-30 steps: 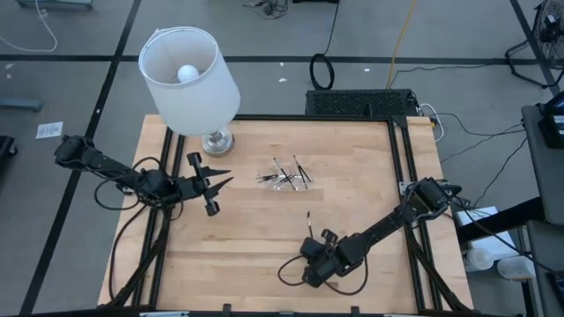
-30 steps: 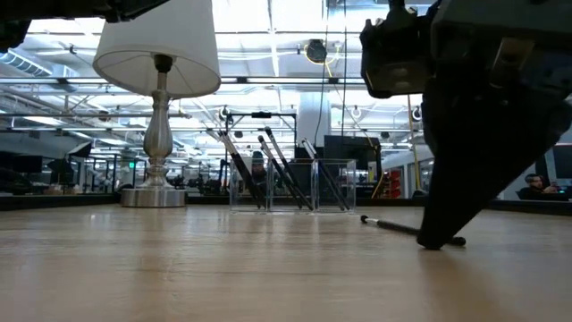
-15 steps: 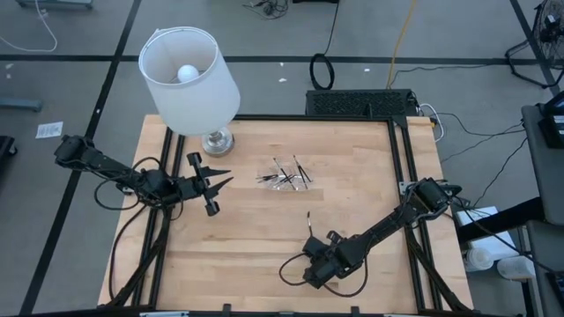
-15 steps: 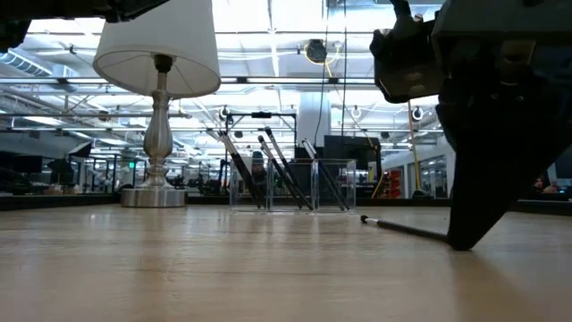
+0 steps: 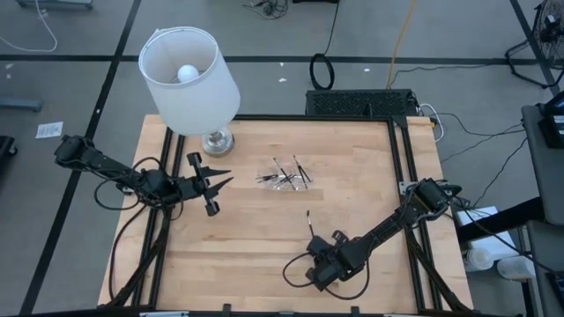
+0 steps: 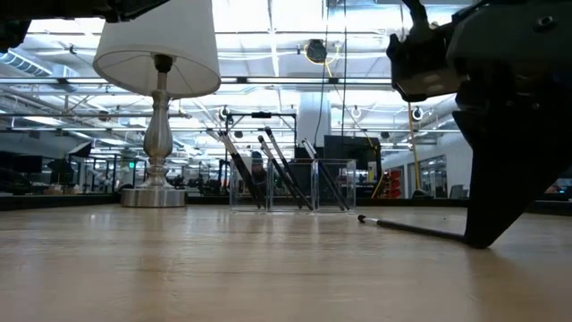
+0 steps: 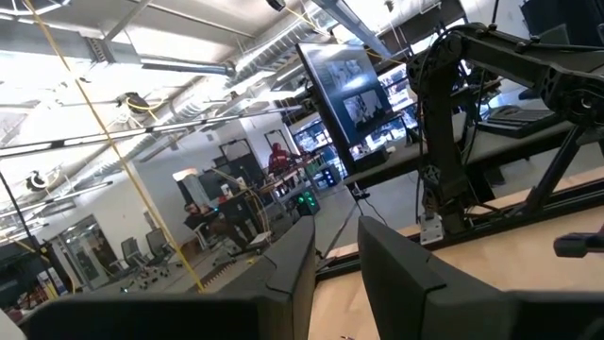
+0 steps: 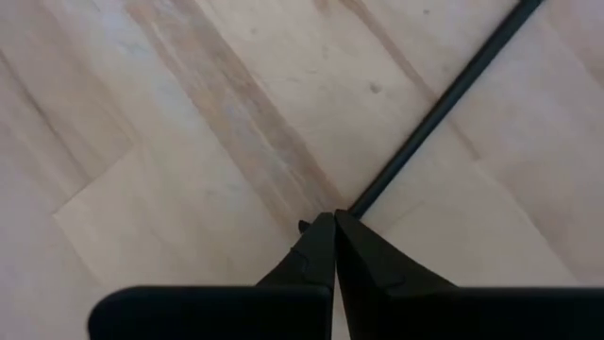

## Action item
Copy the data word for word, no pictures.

## Answer
-30 steps: 
-30 steps: 
-15 steps: 
-15 steps: 
+0 steps: 
+0 steps: 
+0 steps: 
+0 steps: 

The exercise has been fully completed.